Oh, oh! And I’ve picked up Pamela Dean’s Tam Lin again: I’ve gotten to the chapter where Thomas is all “Hamlet is alien and alone and nobody understands him! And when I say Hamlet, I mean me,” and his buddy is like, “But he has Horatio! By whom I mean me.” Janet, who does not yet realize that Thomas is her romantic endgame, is not yet fretting about her possible Ophelian tendencies.

What I Plan to Read Next

[livejournal.com profile] asakiyume’s Pen Pal!
osprey_archer: (window)
What I’ve Just Finished Reading

Rosemary Sutcliff’s Dawn Wind. I really liked it! I worried vaguely beforehand that it might be just as depressing as The Lantern-Bearers, as both of them involve heroes enslaved by Saxons, but Owain hates the world considerably less than Aquila and is therefore less draggingly miserable to read about.

(Of course, it helps that Owain sells himself into slavery by choice, more or less, to save his friend Regina when she’s ill. It’s not a free choice, but it’s still more of a choice than having his home burned down, being tied to a tree, and then kidnapped, as Aquila was.)

Oh, and I liked Regina an awful lot! She’s a study in contrasts, hardened by her life but with flashes of kindness as well. I think what I find particularly appealing is that her hardness is genuine, not merely a defensive protection for a soft squashy heart: she tried to kill her old caretaker, who used to beat her. But her softness, as in her love for birds, is genuine too.

On a more macro level, one of the things I find fascinating about Sutcliff’s work is the sense of the sweep of history in it. Tribes and states and empires never just are in her work, they are always in a process of becoming. Either they are rising and replacing the empires that have come before, or decaying and being replaced in their turn.

What I’m Reading Now

Delia Sherman’s The Freedom Maze, about Sophie, a bookish white girl in 1960s Louisiana who, under the influence of too many Edward Eager novels, asks an uncanny creature to send her back in time. She winds up on her family’s plantation in the 1860s, where she gets mistaken for one of their relation Robert’s bastard slave children.

I suspect things are going to start going very badly for Sophie once her many-great ancestors realize that this is not so, but so far she’s coping with her situation by trying to convince herself that this is a perfectly acceptable adventure, if perhaps rockier than she anticipated. Oh, Sophie. :( This is going to end in brutal disillusionment and I feel bad for her in advance.

Before I started the book I felt trepidation about the potential anviliciousness of the message - I mean, just look at that premise - but so far the book has lived up to the laudatory review that convinced me to read it. Sophie’s characterization is a great triumph. She loves books and exploring and is a little awkward, is in short very easy to sympathize with - but at the same time, she’s imbued with the racism of her surroundings.
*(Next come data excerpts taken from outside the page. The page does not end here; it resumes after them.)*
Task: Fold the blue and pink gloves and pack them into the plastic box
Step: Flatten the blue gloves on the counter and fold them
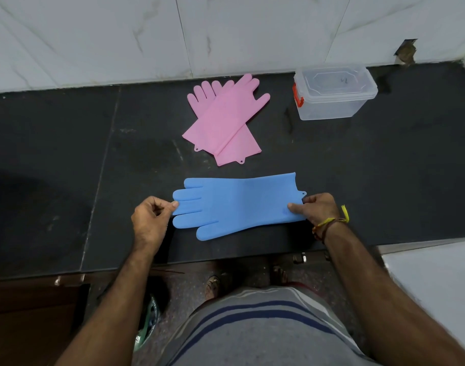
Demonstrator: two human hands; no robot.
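Observation:
The blue gloves [236, 204] lie flat on the black counter [94, 154] near its front edge, fingers pointing left, cuff to the right. My left hand [150, 220] pinches the fingertips at the left end. My right hand [316, 208] pinches the cuff at the right end. Behind them two pink gloves [223, 120] lie crossed over each other, fingers toward the wall. A clear plastic box [334, 92] with its lid on and a red latch stands at the back right.
A white marble wall [226, 30] runs along the back of the counter. A white surface [437, 281] adjoins the counter at the front right. Brown cabinet fronts [28, 313] sit below at the left.

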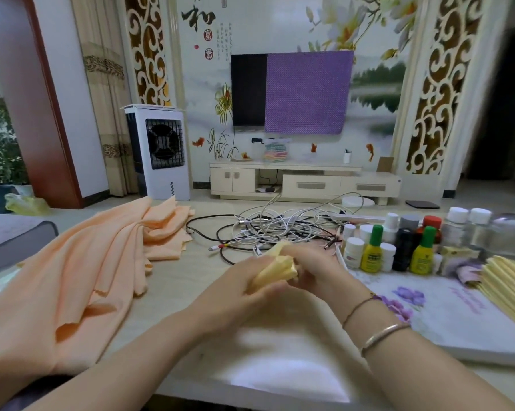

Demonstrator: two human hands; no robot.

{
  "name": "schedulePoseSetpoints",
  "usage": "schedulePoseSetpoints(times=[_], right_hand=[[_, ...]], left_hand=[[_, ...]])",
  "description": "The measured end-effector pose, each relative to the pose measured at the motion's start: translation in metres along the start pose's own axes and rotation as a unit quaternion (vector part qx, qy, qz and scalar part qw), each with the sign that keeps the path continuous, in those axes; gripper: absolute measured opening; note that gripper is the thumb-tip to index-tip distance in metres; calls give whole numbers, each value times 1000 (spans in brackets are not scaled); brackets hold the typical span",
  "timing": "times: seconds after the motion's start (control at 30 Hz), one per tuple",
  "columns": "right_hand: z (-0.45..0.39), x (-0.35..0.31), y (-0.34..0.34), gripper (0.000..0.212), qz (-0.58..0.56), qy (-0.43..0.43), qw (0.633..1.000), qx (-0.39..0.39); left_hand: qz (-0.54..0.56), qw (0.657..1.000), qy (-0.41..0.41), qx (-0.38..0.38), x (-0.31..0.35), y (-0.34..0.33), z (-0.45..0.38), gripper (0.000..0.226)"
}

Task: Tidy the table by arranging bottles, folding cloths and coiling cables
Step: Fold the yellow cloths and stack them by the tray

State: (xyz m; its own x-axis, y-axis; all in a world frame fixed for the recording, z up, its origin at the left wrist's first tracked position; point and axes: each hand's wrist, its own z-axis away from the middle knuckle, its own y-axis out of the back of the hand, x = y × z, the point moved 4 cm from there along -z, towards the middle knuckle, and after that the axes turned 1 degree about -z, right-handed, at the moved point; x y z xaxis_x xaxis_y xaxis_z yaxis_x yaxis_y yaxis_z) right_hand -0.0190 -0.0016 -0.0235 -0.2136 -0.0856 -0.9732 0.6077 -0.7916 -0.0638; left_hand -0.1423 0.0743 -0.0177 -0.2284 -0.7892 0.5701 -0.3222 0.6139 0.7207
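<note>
Currently on the table: cloths, cables, bottles

Surface: a pale table (191,280) stood in a living room, facing a wall television (248,90) half draped in purple fabric (308,93).
One air cooler (158,152) stood at left.
One peach cloth (81,262) lay rumpled at left.
One tangle of cables (280,229) lay behind the hands.
Two yellow bottles (372,256), green-capped, stood among others at right.
The left hand (238,280) and right hand (315,268) together gripped one small yellow cloth (277,269) above the table's middle, fingers curled round it.
</note>
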Motion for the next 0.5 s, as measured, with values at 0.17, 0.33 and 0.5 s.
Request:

It’s not a virulent racism: it’s subtle and insidious enough that merely meeting black people on a level of equality is not enough to blow her tiny mind. Given how thoughtfully she’s been portrayed so far, I feel cautiously hopeful that the book will avoid anviliciousness.

Also I’m reading Pamela Dean’s Tam Lin. I’m reading this before bedtime, which means I’m getting through it rather slowly. But it’s also going well: it’s a book with a lot of book talk in it, which is always fun, and Dean has a gift for creating a sense of place and atmosphere at Blackstock College.

And it’s interesting just how different the college experience was, even just twenty years ago. I don’t mean only the lack of computers (although that does catch me up), but Janet’s comment on her anthropology professor: “Nor did it seem that he communed with the dead - the dates on all the books except one showed that the authors were either still alive or but recently dead.”

I think there is more of an assumption, now, that new books are better than old.

What I Plan to Read Next

I have a whole slew of Sutcliff books on hold from the university library, having just realized that this is my last chance to get at them. I’m particularly looking forward to reading The Mark of the Horse Lord.